■ **What you need to do**
Your task is to return the span of lines beginning at the one with "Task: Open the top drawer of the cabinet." and ending at the last line of the data, exactly as it stands.

Top of Recorded information

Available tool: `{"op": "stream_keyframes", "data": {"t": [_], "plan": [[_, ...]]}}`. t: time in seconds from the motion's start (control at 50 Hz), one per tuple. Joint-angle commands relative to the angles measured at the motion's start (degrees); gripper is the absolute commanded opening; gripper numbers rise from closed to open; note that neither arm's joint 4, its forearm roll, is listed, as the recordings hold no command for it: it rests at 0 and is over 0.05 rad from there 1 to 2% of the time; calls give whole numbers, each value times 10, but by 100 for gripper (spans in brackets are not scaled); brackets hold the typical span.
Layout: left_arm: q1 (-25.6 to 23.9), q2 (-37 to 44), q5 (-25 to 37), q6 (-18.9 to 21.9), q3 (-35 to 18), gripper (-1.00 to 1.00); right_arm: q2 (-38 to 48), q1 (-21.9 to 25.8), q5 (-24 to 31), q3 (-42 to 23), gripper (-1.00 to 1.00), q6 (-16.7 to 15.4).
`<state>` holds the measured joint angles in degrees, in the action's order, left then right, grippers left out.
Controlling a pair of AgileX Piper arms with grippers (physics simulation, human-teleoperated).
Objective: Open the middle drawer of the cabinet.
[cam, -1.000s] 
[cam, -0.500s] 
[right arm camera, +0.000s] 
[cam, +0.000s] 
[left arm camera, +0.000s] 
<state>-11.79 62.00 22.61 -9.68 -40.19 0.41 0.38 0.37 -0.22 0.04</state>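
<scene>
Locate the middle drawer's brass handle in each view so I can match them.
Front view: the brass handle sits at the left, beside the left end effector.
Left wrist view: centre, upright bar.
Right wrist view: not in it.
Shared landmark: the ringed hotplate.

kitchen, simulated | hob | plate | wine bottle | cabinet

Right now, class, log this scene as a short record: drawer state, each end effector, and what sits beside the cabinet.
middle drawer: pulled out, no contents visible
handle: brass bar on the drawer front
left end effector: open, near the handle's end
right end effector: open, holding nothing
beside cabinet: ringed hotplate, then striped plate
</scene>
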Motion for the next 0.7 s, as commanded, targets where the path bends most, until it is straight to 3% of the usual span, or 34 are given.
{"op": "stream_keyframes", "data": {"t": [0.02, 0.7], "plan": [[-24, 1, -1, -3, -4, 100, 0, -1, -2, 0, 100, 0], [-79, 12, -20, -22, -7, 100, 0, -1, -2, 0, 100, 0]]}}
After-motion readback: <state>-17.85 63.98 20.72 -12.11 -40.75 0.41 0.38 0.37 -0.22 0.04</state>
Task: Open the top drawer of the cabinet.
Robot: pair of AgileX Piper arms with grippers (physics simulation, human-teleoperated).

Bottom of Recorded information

■ **Solution**
Task: Open the top drawer of the cabinet.
Robot: pair of AgileX Piper arms with grippers (physics simulation, human-teleoperated).

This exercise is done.